One of the core values of L'Arche is "Live in Joy".   This comes naturally to us in L’Arche – we are people of celebration, of music and birthday parties and rejoicing in the small moments of everyday life.  But we are also people of suffering, of rejection and institutionalization and unfulfilled dreams.  What I am learning more and more is that being joyful – really choosing joy – can happen even in the midst of this pain and loss.
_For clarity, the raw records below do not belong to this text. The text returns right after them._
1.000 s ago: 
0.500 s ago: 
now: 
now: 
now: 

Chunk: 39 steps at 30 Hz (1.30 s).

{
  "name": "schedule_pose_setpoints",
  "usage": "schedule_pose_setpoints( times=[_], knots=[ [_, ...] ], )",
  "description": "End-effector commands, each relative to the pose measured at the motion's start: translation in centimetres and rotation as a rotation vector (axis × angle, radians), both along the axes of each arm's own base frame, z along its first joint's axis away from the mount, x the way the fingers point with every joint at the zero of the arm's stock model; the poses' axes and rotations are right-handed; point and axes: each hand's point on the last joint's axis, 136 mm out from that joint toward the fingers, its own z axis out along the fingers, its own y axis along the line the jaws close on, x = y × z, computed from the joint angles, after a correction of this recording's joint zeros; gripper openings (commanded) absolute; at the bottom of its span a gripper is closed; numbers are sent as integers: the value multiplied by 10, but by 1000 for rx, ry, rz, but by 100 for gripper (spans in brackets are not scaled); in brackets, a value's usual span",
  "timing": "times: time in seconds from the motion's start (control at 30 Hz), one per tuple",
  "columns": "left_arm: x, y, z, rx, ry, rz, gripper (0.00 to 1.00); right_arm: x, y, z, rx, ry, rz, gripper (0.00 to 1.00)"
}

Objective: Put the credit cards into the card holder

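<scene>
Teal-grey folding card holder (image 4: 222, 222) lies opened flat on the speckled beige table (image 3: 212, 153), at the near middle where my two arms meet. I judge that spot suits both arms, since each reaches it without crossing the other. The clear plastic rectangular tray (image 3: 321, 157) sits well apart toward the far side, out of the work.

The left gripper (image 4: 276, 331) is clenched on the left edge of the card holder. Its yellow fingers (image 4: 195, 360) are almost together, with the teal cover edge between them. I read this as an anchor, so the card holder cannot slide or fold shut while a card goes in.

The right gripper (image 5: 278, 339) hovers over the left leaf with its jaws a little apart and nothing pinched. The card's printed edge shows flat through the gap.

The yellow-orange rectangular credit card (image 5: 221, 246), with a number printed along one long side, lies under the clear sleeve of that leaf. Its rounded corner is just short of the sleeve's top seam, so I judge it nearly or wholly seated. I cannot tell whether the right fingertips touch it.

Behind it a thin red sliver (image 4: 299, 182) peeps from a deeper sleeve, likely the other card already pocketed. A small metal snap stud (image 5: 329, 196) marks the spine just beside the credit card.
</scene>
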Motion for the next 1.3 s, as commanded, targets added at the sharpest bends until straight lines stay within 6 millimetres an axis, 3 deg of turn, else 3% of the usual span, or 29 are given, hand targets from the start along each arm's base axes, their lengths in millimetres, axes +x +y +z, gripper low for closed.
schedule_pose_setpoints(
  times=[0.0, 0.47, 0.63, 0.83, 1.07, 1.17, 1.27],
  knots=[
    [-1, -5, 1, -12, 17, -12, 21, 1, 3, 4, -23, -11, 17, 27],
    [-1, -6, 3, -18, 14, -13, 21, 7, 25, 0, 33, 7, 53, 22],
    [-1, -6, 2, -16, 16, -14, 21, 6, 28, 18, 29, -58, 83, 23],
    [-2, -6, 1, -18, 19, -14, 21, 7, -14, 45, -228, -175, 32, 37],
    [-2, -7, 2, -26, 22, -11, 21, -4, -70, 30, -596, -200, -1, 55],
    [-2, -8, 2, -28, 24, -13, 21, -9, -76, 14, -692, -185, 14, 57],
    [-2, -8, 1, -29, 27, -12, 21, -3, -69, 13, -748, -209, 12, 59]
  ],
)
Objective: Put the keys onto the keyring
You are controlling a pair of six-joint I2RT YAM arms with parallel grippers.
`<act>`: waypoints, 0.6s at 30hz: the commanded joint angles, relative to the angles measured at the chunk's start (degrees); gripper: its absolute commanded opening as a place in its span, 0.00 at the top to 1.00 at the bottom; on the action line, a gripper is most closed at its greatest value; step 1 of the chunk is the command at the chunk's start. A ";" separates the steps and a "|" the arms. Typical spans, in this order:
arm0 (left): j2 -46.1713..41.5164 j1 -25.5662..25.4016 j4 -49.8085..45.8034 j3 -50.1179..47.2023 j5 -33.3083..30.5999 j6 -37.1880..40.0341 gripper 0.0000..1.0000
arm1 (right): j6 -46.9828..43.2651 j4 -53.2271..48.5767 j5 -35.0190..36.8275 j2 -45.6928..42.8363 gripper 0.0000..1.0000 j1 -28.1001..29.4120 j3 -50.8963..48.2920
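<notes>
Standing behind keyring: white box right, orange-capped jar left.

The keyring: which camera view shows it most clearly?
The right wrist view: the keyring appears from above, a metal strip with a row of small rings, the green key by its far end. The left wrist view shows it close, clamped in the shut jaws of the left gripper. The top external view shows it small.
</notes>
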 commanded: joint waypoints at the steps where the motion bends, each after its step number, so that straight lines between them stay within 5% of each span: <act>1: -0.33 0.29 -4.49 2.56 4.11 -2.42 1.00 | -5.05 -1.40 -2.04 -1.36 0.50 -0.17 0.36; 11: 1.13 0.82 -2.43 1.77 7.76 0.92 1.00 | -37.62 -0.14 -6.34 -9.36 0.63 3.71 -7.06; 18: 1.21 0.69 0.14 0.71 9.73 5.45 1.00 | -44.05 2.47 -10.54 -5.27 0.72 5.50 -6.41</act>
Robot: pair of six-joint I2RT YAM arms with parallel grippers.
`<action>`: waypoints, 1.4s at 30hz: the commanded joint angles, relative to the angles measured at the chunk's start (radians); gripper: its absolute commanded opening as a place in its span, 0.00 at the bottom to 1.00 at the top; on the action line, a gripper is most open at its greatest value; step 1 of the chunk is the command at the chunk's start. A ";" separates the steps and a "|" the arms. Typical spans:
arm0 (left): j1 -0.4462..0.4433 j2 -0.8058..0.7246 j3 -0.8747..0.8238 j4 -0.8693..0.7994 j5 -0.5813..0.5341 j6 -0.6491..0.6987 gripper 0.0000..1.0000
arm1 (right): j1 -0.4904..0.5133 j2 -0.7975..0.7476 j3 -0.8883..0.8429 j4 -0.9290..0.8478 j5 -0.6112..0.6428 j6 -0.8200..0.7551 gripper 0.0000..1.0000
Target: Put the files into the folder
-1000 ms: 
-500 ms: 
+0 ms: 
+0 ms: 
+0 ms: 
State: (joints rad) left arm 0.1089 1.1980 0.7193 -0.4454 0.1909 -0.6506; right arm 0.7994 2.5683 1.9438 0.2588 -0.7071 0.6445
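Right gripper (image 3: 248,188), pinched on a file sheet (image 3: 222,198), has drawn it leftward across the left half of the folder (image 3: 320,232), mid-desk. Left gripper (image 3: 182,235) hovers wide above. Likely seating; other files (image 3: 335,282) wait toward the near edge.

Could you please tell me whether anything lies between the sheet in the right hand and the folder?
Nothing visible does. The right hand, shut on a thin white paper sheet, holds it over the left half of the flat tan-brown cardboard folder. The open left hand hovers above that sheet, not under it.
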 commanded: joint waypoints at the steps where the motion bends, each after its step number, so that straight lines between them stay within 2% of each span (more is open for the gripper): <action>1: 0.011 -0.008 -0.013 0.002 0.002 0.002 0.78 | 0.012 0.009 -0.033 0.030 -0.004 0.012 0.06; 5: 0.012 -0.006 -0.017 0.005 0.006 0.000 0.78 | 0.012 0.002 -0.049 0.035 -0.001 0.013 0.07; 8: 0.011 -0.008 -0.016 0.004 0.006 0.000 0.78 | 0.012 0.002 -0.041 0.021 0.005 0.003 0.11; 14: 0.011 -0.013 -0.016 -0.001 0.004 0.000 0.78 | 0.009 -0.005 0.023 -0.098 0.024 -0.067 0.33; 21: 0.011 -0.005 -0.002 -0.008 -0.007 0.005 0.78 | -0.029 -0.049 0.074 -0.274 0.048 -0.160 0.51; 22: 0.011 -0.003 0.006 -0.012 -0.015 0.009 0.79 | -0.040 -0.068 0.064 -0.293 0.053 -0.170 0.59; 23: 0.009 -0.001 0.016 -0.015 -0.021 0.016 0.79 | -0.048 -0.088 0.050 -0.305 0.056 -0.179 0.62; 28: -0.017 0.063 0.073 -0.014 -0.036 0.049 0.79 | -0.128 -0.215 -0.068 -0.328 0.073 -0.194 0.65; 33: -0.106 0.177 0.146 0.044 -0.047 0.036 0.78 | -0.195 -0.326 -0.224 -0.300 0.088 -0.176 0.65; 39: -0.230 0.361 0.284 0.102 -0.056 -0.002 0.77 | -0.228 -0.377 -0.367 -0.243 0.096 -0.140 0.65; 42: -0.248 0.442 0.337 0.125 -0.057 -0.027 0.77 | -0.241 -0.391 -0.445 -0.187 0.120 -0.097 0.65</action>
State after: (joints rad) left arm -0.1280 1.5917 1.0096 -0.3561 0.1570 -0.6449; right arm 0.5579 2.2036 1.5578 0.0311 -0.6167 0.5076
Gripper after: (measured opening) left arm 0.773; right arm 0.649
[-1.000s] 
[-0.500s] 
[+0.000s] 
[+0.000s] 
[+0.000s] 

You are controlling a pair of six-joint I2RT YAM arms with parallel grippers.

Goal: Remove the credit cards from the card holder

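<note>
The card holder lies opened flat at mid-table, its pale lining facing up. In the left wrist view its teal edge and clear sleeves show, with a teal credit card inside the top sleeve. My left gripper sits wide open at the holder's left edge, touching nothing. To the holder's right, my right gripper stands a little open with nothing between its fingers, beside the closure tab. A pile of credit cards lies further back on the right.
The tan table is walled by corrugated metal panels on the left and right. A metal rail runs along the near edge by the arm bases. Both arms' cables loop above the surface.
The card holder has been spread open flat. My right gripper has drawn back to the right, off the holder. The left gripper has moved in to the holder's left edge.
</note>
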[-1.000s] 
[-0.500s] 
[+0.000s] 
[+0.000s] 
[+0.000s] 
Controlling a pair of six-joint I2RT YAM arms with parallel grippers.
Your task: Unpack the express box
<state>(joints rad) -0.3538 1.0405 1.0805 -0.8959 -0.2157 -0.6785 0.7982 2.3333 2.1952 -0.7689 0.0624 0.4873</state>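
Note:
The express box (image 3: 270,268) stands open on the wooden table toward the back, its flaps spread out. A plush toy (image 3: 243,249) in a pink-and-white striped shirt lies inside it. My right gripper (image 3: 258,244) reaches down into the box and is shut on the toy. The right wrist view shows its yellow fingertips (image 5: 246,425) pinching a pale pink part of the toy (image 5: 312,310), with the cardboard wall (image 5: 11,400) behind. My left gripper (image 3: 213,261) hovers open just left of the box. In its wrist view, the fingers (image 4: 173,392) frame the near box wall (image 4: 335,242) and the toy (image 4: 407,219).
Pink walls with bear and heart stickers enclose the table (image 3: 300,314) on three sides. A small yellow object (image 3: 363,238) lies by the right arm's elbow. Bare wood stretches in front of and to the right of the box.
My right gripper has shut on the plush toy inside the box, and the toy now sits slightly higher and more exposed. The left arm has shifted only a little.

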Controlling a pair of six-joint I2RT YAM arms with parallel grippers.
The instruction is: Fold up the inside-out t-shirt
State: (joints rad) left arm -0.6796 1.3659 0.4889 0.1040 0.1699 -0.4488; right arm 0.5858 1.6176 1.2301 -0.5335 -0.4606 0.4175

Like all lessons, I have to learn them over and over.  My most recent teacher in the lesson of choosing joy is Jannette.

Jannette is a woman in her early fifties, who lives alone in a small, one bedroom apartment on the west side of Saint John, NB.  She has a welcoming smile and a witty response to just about every situation, and has been a faithful member of L’Arche Saint John since its founding as the New Dawn community more than 20 years ago.  She can always be counted on to come to prayer, community night, and just about any other event L’Arche Saint John hosts.  Last spring, despite her limited income, Jannette made the trip to Halifax to join the Altantic Region for our Draw the Circle Wide event.  On my last visit to Saint John, Jannette invited me over to her place for tea.

Her apartment is small, and it is full – full of collections of angels, spoons, dolls, and other knickknacks.  (On the top of her kitchen cabinets, among other treasures, there is a bronzed piggy bank bust of John F. Kennedy!)  Jannette keeps all her collections meticulously clean, and can proudly share the story behind each and every piece.

During my visit, Jannette also openly shared with me some of her own life story.  If you are looking for a story of grief, you need look no further.  Jannette grew up in foster care, in a home where more than 1000 children came and went over her childhood years.  She never met her birth father, and lost a brother to suicide.  As an adult, she had a deep desire to connect with her birth sister, and although she did find her, living in an institution in the Maritimes, her sister died before they could meet.  Jannette told me all this, and more, over tea.  When I expressed surprise that she shared so freely, Jannette said that telling her story is like her therapy – a way for her to cope with the struggles she has lived, and to learn from them.

As I got ready to leave, Jannette brought me a piece of paper and a pen, and asked me to write a prayer, along with my name, and drop it in her “prayer jar”.  She explained that she asks all her guests to do that.  Then, on evenings when she is eating alone at her tiny kitchen table, she takes a prayer from the jar, reads it, and prays for the person who wrote it, and their intention.  That person is her companion for her solitary meal.

As we live this daily life in L'Arche, is there a better teacher than Jannette?  As she opens herself to others, and chooses to live in gratitude and joy, she invites me, and all of us, to do the same.